Pour l'époque médiévale, l'observation aérienne peut découvrir certaines structures au sol, comme le champ à billons identifié en 1970 près du village de Pen-Er-Malo en GUIDEL, alors en cours de fouilles(Biblio 1), ou bien donner une vision originale de certaines structures, ainsi la motte féodale de Kerguillerm en BANNALEC (Fig.6) que l’on voit entourée de sa basse-cour et judicieusement située dans la boucle d'un ruisseau qui la protège sur trois cotés.

 

Fig 6: Motte féodale à Kerguillerm en Bannalec (Finistère)

Photo Roger Bertrand

Toutes ces prospections aériennes se font après une préparation de chaque vol sur les cartes IGN au 1/25.000eme, et le décollage ne peut se faire qu'en fonction de la météorologie, de l'autorisation de l'autorité militaire, de la disponibilité d'un avion et d'un pilote. Et bien sûr d'un photographe armé de son appareil photographique, bardé de pellicules de diapositives, d'un GPS pour localiser les sites, d'un dictaphone pour enregistrer les moindres détails de situation, et surtout animé par la passion de la découverte archéologique!

 

B I B L I O G R A P H I E

1. R.BERTRAND et M.LUCAS, "Un village côtier du 12eme siècle en Bretagne, Pen Er Malo en Guidel (Morbiban)" Archéologie Médiévale,V,1975,p.73-101.

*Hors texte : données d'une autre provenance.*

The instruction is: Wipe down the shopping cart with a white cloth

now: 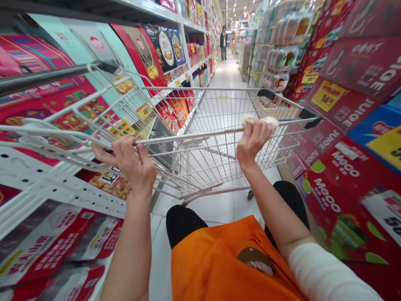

2. R.BERTRAND, "Prospection-Inventaire du Haut-Ellé. Campagne 1989-1990", Bull. de la SAHPL 1989-l990,p. 11-16.

3. R.BERTRAND, "Prospection-Inventaire en Basse-Bretagne, Campagne 1990", Bull. de la SAHPL 1990-1991, p.37-49.

4. R.BERTRAND, "Deux années de Prospection-Inventaire dans l'Ouest du Morbihan et le Finistère-sud, 1991 et 1992`", Bull. de la SAHPL 1993, p.20-54.

5. R.BERTRAND, "Prospection-Inventaire dans l'Ouest du Morbihan et le Finistère-sud en 1993". Bull. de la SAHPL, 1994, pp 65-81.

6. R.BERTRAND, "Prospection-Inventaire dans l'Ouest du Morbihan et le Finistère-sud en 1994". Bull. de la SAHPL, 1995, n° 26, pp.44-50.

7. B.GINET, "Prospection aérienne et prospection de surface. Complémentarité des techniques de repérage". Bull. de la SAHPL, 1996, n° 27, pp.64-65.

8. R.BERTRAND et B.GINET, "Campements et habitats dans la vallée du Scorff. Découvertes récentes". Bull. de la Soc. d'Histoire et d'Archéologie de Bretagne, 2001, pp.401-411.